Se volvió y le dedicó una de esas sonrisas suyas, en esa ocasión de pesar.
–Lo sé, pero, de todos modos, no me gustaba por dónde iba la conversación.
–¿Que no te gustaba por dónde iba la conversación? –hablar con esa mujer representaba todo un enigma, ya que no tenía ni idea de lo que diría a continuación. Y acostumbrado como estaba a que las mujeres respondieran a él como hombre, la crudeza de Cristina era una sacudida para su orgullo.
–Prácticamente me estabas acusando de ser una incompetente en mi trato con otras personas –explicó, consciente de su poderosa presencia–. Supongo que tu intención es buena, pero en realidad es un poco insultante.
–¿Insultante? ¿Insultante? ¡Explícamelo, porque no veo cómo te insulto tratando de ayudarte! ¡Pareces olvidar que fuiste tú quien me insultó al insinuar que no trato bien a las mujeres! –empezaba a sentirse un poco acalorado.

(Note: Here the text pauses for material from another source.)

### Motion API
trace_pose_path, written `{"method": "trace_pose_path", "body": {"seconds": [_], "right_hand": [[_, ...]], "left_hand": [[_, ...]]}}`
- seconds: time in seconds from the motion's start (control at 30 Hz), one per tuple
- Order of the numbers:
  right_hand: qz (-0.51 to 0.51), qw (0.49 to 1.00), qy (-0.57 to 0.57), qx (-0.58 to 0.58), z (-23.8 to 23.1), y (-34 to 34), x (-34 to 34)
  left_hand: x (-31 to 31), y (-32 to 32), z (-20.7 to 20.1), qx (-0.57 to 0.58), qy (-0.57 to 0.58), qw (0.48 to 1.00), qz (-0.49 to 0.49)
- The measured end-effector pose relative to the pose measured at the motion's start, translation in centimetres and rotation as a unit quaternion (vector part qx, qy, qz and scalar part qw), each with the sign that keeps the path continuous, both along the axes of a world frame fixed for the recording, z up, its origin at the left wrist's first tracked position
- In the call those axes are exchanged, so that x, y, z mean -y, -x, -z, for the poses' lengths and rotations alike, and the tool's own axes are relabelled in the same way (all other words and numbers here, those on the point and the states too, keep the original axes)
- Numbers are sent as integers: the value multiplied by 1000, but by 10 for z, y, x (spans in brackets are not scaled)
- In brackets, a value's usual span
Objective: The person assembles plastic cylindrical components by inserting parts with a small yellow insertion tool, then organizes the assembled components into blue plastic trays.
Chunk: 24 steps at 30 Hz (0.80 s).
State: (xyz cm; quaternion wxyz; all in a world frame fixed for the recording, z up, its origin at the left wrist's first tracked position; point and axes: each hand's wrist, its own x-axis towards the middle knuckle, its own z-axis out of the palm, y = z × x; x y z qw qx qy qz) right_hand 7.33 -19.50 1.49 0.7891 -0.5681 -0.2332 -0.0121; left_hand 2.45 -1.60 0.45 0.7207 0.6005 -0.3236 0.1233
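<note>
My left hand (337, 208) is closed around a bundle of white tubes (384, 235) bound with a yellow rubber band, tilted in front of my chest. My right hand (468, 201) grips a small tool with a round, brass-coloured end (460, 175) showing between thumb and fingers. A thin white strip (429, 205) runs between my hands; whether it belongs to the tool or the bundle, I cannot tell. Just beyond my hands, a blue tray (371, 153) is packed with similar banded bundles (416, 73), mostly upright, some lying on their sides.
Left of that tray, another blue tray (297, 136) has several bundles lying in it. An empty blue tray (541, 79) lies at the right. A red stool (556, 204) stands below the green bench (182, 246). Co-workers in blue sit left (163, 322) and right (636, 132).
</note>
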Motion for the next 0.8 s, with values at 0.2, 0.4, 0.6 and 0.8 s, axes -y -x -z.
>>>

–No soy tonta, y si me hubieras escuchado, te darías cuenta de que lo has malinterpretado a tu antojo.
–¿Malinterpretado qué? –se preguntó si con toda la experiencia que acumulaba intentaría convencerlo de que sabía más que él acerca de la naturaleza depredadora de algunos hombres.
–¡No he estado poniendo anuncios en el periódico en busca de una cita a ciegas! ¡Además, en la actualidad ya nadie hace eso! ¡Hoy en día la gente que quiere encontrar a otras personas recurre a Internet!
–¿Cómo voy a saberlo?
–Puse un anuncio en el periódico porque quería averiguar si existía alguna oportunidad para que entrenara a un equipo femenino de fútbol. Martin respondió. Él entrena en uno de los colegios de la zona y pensó que las chicas podrían animarse más a practicar ese deporte si tuvieran una entrenadora mujer.
Rafael hizo una mueca.
–Deberías haberlo dicho desde el principio –la reprendió.
–¡No me diste la oportunidad!
Habían llegado a la tienda y ella lo miró suspirando.